■ TASK TO COMPLETE
Would you reproduce exactly the lines below from the one holding "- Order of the" through the one holding "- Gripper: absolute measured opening", inclusive, and no others?

■ GIVEN MATERIAL
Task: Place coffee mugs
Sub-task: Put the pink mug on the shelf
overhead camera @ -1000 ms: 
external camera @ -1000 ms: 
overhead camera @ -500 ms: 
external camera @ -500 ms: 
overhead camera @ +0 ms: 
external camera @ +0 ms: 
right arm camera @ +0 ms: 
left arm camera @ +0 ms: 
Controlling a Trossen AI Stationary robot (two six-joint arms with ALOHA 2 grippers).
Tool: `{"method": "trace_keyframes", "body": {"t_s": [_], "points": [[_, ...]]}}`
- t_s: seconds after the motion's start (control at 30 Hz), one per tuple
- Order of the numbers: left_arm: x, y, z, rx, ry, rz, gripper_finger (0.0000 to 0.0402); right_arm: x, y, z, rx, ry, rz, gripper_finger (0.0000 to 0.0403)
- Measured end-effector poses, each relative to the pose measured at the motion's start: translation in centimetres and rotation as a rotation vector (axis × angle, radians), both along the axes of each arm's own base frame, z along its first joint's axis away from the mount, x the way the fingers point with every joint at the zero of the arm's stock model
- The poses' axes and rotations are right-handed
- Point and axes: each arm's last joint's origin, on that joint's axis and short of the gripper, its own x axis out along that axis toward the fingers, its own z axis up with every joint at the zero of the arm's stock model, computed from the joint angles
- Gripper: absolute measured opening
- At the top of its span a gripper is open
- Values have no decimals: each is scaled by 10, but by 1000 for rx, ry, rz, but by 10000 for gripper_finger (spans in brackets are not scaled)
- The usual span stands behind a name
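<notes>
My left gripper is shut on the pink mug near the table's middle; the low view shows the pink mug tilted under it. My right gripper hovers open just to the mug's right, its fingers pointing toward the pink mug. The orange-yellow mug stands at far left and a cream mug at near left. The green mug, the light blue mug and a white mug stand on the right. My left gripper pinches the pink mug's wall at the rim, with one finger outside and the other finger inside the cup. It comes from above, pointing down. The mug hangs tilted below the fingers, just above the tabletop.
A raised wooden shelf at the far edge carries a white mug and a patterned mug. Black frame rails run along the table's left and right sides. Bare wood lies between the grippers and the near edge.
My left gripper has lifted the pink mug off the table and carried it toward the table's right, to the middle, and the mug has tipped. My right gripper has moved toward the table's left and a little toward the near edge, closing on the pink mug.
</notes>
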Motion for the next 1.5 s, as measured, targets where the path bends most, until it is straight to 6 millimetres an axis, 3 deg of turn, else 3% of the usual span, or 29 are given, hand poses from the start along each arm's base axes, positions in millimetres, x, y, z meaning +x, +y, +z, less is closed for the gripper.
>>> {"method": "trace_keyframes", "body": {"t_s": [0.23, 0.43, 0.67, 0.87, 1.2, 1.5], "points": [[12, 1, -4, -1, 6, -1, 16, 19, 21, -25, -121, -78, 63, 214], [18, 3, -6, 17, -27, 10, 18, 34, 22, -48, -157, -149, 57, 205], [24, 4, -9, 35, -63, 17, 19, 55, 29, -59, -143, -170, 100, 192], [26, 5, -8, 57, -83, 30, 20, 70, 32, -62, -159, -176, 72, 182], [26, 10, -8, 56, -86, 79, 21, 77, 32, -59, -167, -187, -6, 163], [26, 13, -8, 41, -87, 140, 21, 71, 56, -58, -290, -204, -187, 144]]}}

■ SOLUTION FOR THIS TASK
- Order of the numbers: left_arm: x, y, z, rx, ry, rz, gripper_finger (0.0000 to 0.0402); right_arm: x, y, z, rx, ry, rz, gripper_finger (0.0000 to 0.0403)
- Measured end-effector poses, each relative to the pose measured at the motion's start: translation in centimetres and rotation as a rotation vector (axis × angle, radians), both along the axes of each arm's own base frame, z along its first joint's axis away from the mount, x the way the fingers point with every joint at the zero of the arm's stock model
- The poses' axes and rotations are right-handed
- Point and axes: each arm's last joint's origin, on that joint's axis and short of the gripper, its own x axis out along that axis toward the fingers, its own z axis up with every joint at the zero of the arm's stock model, computed from the joint angles
- Gripper: absolute measured opening

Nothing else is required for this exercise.